UK Social Centre Network[edit]

Map of social centres in the UK in 2006

The UK Social Centre Network (also known as the Social Centre Network) is a grass roots initiative to establish a network between self identified radical independent community social centres in the United Kingdom.


There is no single policy statement but a general desire to improve communication and co-operation between "the growing number of autonomous spaces to share resources, ideas and information".[1][2][3] Network participants draw a distinction between their radical autonomous spaces and state or commercially sponsored community centres. The network of social centres in the UK is in its infancy compared to in Holland, Italy and Spain.[citation needed]

The next gathering of the network is at Kebele, Bristol on the 28th & 29th November 2015.


The group can trace its roots back to networking between the autonomous clubs of the 1980s such as Centro Iberico, Wapping Autonomy Centre and the 1 in 12 Club in Bradford.[4]

The second national gathering of social centres was held at the 1 in 12 Club, in January 2007.[5]:34

The fledgling network was profiled in 2008, in the pamphlet 'What's This Place?' which was produced as part of the academic project Autonomous Geographies (funded by the ESRC).[6]

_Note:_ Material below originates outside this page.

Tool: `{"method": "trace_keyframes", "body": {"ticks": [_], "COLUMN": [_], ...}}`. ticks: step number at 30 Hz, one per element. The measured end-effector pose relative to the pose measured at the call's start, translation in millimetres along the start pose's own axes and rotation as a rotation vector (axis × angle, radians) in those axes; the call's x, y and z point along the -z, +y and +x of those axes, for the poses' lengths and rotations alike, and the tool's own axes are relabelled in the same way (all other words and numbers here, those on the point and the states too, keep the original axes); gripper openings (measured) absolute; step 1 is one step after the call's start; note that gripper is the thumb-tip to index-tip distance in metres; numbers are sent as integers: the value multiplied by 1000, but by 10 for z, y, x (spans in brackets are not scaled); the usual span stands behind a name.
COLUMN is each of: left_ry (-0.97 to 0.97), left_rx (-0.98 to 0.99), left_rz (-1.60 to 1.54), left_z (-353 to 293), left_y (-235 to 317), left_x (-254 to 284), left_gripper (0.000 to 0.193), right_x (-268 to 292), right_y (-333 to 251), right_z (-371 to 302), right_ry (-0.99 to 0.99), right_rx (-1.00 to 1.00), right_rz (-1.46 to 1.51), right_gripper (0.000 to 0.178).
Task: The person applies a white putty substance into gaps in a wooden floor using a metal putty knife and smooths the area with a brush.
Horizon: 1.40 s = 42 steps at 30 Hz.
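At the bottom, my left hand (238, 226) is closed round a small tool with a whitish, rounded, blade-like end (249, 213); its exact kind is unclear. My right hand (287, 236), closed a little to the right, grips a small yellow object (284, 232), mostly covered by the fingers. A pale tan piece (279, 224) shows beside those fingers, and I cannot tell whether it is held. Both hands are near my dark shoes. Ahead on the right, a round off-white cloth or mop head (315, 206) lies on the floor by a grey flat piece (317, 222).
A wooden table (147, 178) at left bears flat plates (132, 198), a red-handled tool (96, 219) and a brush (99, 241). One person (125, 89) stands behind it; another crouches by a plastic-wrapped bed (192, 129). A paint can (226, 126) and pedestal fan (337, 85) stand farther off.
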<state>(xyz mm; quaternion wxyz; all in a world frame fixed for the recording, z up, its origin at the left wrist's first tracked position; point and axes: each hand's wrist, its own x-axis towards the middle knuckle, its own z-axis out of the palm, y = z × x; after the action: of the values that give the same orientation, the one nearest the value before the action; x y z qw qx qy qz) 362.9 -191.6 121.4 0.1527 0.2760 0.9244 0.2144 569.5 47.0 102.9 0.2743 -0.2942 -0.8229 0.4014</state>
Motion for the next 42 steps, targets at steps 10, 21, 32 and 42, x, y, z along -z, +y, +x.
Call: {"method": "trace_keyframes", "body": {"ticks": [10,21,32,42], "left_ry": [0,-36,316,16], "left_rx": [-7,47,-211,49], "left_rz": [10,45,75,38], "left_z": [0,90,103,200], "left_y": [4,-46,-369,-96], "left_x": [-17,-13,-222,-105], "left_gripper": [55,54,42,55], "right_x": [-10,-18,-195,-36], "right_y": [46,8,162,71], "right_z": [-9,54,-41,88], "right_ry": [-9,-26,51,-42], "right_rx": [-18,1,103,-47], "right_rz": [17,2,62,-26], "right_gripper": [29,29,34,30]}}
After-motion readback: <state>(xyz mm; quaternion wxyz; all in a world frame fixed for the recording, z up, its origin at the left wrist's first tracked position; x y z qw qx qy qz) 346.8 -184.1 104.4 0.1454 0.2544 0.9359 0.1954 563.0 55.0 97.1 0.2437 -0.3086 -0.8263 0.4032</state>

In November 2014, the Sumac Centre in early Nottingham hosted the first weekend gathering[7] of an effective relaunch of the Social Centre Network.[8] The network met again in April 2015 at the Next To Nowhere Social Centre in Liverpool.[7]

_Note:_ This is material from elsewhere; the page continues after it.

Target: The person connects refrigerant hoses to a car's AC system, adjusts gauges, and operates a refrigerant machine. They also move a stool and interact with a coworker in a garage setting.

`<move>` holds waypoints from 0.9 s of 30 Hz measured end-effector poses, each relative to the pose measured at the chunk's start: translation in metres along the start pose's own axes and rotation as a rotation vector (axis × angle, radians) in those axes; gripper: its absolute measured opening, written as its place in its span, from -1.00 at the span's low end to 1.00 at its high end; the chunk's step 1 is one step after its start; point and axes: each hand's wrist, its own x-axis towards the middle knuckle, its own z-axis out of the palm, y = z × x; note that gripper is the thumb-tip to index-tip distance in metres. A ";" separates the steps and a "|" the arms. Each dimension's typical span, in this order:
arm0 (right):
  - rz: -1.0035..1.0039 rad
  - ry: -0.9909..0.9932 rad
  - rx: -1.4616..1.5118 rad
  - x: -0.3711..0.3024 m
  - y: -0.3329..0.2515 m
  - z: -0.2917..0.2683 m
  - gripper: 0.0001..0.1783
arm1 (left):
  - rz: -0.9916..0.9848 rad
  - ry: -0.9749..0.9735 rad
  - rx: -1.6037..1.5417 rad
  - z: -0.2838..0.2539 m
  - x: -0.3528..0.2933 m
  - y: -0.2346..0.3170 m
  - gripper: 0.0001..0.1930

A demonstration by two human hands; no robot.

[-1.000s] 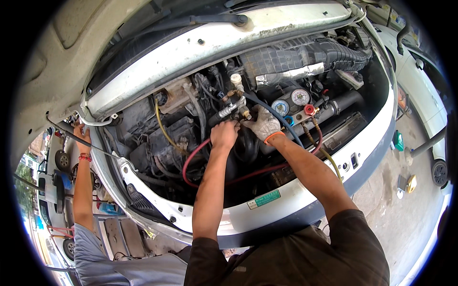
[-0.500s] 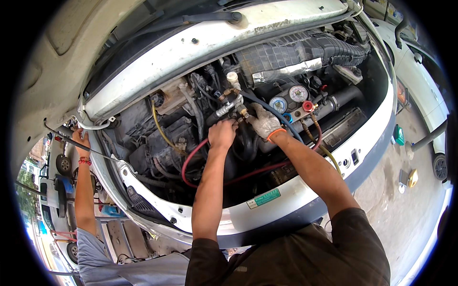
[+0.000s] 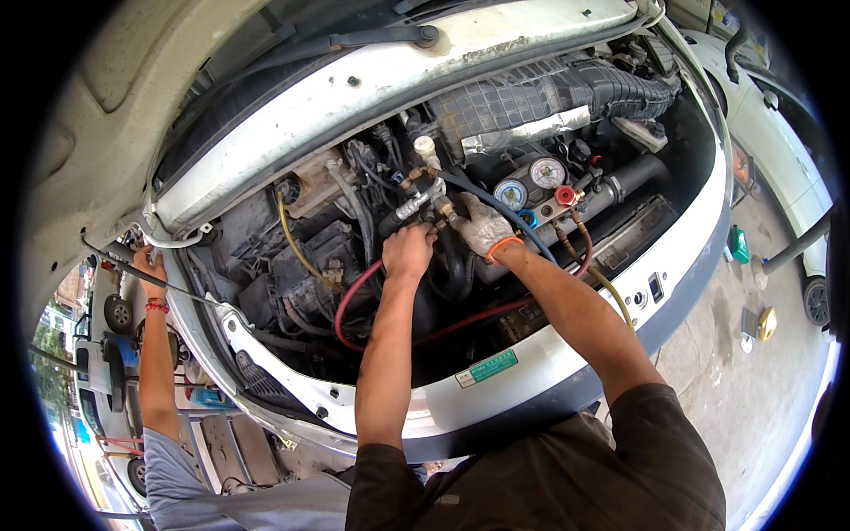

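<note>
Deep in the engine bay, my bare left hand (image 3: 407, 251) is closed, its fingertips bent around something below a brass-and-silver hose coupler (image 3: 443, 209). What those fingertips grip is hidden. A red hose (image 3: 343, 311) loops out from beside this hand and runs right. My right hand (image 3: 482, 227), in a grimy knit glove with an orange cuff, curls around the coupler's right side. Just left of the coupler lies a silver metal pipe fitting (image 3: 416, 205). To the right sits a manifold gauge set (image 3: 547, 205) with two round dials and a red knob; a blue hose (image 3: 496, 205) passes above my gloved hand.
A black ribbed air duct (image 3: 531, 93) spans the back right. The white front panel (image 3: 425, 403) curves between my body and the engine. At left, another person's hand (image 3: 149, 271) rests by the hood's edge near a thin rod. A white car (image 3: 784, 142) stands at right.
The view has shifted slightly. Both my hands stay at the coupler, with little visible movement; the other person's hand remains at the left edge.
</note>
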 end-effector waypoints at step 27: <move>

Evicted Social Centres[edit]

Examples of long-term squatted and now evicted projects would include the Spike Surplus Scheme and the 491 Gallery. Other past squatted centres in London have included the Bank of Ideas, RampART (Peckham),[9] Our Bohemia,[10] The Square[11] and Ratstar.

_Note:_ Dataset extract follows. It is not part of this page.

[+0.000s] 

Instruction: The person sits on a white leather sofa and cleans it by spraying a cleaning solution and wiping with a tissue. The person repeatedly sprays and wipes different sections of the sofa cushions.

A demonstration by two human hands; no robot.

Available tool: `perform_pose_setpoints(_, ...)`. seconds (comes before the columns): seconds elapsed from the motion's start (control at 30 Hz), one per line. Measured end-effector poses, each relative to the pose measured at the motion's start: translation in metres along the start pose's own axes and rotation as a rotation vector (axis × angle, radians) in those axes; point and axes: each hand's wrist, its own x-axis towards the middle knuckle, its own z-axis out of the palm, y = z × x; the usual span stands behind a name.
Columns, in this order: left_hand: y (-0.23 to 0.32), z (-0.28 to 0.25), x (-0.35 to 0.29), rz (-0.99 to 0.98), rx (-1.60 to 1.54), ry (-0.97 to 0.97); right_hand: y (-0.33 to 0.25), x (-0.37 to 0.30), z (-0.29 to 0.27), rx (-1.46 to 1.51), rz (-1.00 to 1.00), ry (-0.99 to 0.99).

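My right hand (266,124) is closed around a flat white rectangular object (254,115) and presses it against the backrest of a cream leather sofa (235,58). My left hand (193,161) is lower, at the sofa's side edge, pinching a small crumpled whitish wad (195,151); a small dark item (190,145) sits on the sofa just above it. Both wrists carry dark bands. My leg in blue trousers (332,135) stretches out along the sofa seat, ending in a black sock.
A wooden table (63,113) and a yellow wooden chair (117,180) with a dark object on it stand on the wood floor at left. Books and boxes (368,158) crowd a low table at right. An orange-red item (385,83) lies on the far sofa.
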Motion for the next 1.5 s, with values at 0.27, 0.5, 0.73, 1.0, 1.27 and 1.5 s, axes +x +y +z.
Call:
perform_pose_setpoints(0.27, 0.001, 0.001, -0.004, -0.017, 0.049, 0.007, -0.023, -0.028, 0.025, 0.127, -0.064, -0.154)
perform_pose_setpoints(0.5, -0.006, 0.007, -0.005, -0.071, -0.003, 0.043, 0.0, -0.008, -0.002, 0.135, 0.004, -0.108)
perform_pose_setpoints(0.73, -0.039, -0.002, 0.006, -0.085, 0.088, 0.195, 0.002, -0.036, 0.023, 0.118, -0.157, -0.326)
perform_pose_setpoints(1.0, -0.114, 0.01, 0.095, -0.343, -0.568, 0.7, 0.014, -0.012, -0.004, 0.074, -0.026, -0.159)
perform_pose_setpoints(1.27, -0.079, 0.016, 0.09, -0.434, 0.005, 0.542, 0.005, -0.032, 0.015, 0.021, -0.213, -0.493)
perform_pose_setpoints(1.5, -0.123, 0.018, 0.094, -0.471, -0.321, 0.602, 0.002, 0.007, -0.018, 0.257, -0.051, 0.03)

Other evicted centres include the Free Factory[12] in Bristol, The Black Cat Centre[13] in Bath, Pleb's College[14] in Oxford, Cwtch Community Centre[15] in Swansea, the Peoples Autonomous Destination (PAD)[16] and Gremlin Alley[17] in Cardiff, the George’s X Chalkboard in Glasgow,[18] Matilda[19] in Sheffield, the Mill Road Social Centre[20] in Cambridge, Sabotaj[21] in Brighton, Justice not Crisis, the Birmingham social centre[22] and most recently, Free Milk! (Platt Chapel) in Manchester.

Occasional centres[edit]

Some social centres occurred in a number of times and/or locations such as 195 Mare Street, Offmarket and the Really Free School.[23] There are groups which choose to do temporary squatted events lasting a fixed time. Such groups may exist for years, such as the House of Brag[24] (London), A-Spire (Leeds), Temporary Autonomous Arts (London, Sheffield, Brighton, Bristol, Manchester, Edinburgh, Cardiff), Anarchist Teapot (Brighton), Wildcats (Brighton) or the OKasional Cafe[25] (Manchester).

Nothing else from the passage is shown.